Give the count of lines in the data that include the string "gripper", with no added remarks.

======== Dataset content ========

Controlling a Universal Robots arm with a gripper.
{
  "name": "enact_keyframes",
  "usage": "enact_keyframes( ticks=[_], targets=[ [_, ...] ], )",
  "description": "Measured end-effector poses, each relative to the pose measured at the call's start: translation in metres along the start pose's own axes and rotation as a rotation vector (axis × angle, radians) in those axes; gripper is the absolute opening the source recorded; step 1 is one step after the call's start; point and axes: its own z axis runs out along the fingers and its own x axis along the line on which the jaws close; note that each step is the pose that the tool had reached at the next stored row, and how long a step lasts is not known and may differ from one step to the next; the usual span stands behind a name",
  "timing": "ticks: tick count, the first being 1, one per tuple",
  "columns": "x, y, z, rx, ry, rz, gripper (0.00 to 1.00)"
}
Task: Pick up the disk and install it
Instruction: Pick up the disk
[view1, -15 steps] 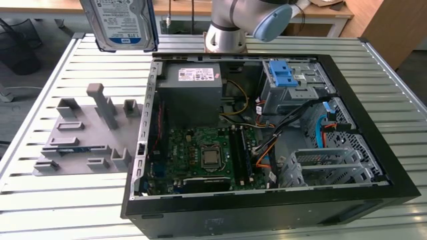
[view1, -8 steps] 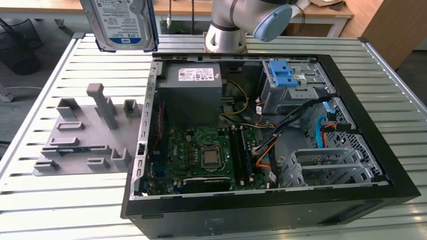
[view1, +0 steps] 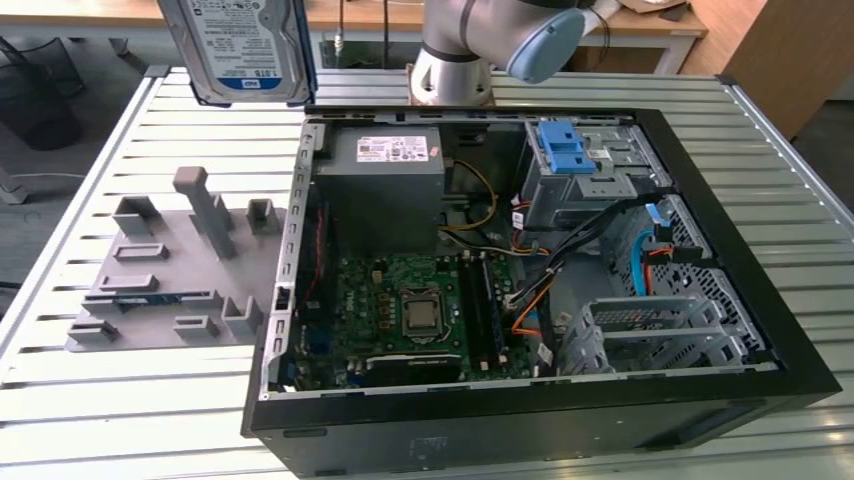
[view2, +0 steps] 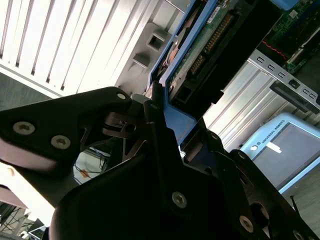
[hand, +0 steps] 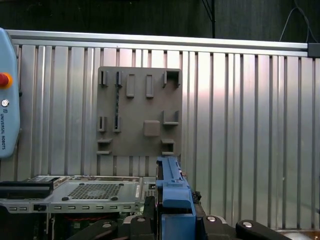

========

Response area
3